David Flanders from JISC talked about how JISC and its Resource Discovery Task Force can provide help and support to educational collections especially in federation and Linked Data projects. He called on archives managers to use hard times to skill up, so that when more money becomes available staff are full of knowledge, skills, and ideas and ready to act. He also pointed out how much can be done in the Linked Data arena with very little investment in technology.

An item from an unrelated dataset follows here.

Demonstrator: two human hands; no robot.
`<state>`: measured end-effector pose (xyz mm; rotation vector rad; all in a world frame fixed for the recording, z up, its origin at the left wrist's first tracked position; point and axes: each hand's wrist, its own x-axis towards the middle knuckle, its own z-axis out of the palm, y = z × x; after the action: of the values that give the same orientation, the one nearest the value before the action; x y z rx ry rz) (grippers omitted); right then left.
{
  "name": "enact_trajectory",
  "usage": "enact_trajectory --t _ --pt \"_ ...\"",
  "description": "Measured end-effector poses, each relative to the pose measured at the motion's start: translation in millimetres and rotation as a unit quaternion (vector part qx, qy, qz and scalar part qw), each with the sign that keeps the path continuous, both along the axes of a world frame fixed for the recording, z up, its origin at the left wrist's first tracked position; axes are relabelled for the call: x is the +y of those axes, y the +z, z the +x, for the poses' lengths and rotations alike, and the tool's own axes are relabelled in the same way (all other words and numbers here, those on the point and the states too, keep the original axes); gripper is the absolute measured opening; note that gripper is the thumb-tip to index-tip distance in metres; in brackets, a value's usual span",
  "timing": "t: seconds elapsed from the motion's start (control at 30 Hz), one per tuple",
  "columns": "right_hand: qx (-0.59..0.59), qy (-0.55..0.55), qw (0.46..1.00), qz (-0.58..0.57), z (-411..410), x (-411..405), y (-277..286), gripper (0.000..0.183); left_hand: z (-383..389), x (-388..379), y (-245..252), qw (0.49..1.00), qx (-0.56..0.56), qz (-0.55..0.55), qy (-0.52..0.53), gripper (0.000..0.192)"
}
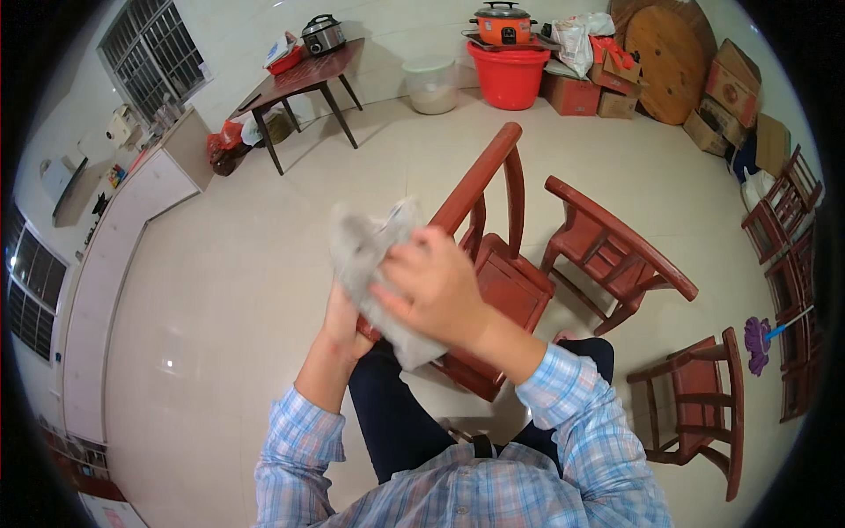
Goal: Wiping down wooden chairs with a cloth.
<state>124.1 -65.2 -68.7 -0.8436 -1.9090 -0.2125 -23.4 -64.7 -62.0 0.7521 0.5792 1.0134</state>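
Observation:
A reddish-brown wooden chair [511, 284] stands before me, its thick rounded top rail [476, 177] slanting up and to the right. My right hand [432, 287] presses a grey cloth [403, 340] over the near part of this rail; hand and cloth are blurred. At the rail's near end, my left hand [346, 323] holds the wood from the left. The cloth hides most of its fingers. Part of the chair seat shows below my right forearm, between my legs.
Two similar wooden chairs, one [607, 251] just right and another [703, 402] nearer me, stand on the tiled floor. A purple mop [757, 346] is beyond them. Along the back are a table [310, 72], a red tub [508, 76] and cardboard boxes [571, 94]. A counter [132, 198] runs along the left.

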Motion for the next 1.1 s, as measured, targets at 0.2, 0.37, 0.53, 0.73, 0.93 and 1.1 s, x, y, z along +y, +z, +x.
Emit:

I really enjoyed Mike Pidd’s talk about the JISC-funded Connected Histories Project. They have adopted a very pragmatic approach to bringing together various archives and superimposing a federated search system based on metadata rationalisation. Although all they are attempting in terms of search and browse functionality is a simple set of concept extractions to pick out people, places, and dates, they are having numerous quality control issues even with those. However, getting all the data into a single format is a good start. I was impressed that one of their data sets took 27 days to process and they still take delivery of data on drives through the post. They found this was much easier to manage than ftp or other electronic transfer, just because of the terabyte volumes involved (something that many people tend to forget when scaling up from little pilot projects to bulk processes). Mike cautioned against using RDF and MySql as processing formats. They found that MySql couldn’t handle the volumes, and RDF they found too “verbose”. They chose to use a fully Lucene solution, which enabled them to bolt in new indexes, rather than reprocess whole data sets when they wanted to make changes. They can still publish out to RDF.

Historypin

Nick Stanhope enchanted the audience with Historypin, an offering from wearewhatwedo.org. Historypin allows people to upload old photos, and soon also audio and video, and set them in Google streetview. Although flickr has some similar functions, historypin has volunteers who help to place the image in exactly the right place, and Google have been offering support and are working on image recognition techniques to help place photos precisely. This allows rich historical street views to be built up. What impressed me most, however, was that Nick made the distinction between subjective and objective metadata, with his definition being objective metadata is metadata that can be corrected and subjective metadata is data that can’t. So, he sees objective metadata as the time and the place that a photo was taken – if it is wrong someone might know better and be able to correct it, and subjective metadata as the stories, comments, and opinions that people have about the content, which others cannot correct – if you upload a story or a memory, no-one else can tell you that it is wrong. We could split hairs over this definition, but the point is apposite when it comes to provenance tracking. He also made the astute observation that people very often note the location that a photo is “of”, but it is far more unusual for them to note where it was taken “from”. However, where it was taken from is often more use for augmented reality and other applications that try to create virtual models or images of the world. Speaking to him afterwards, I asked about parametadata, provenance tracking, etc. and he said these are important issues they are striving to work through.

Women’s history

Theresa Doherty from the Women’s Library ended the day with a call to stay enthusiastic and committed despite the recession, pointing out that it is an achievement that archives are still running despite the cuts, and that this shows how valued data and archives are in the national infrastructure, how important recording our history is, and that while archivists continue to value their collections, enjoy their visitors and users, and continue to want their data to reach a wider audience the sector will continue to progress. She described how federating the Genesis project within the Archives hub had boosted use of their collections, but pointed out that funders of archives need to recognise that online usage of collections is just as valid as getting people to physically turn up. At the moment funding typically is allocated on visitor numbers through the doors, and that this puts too much emphasis on trying to drag people in off the street at the expense of trying to reach a potentially vast global audience online.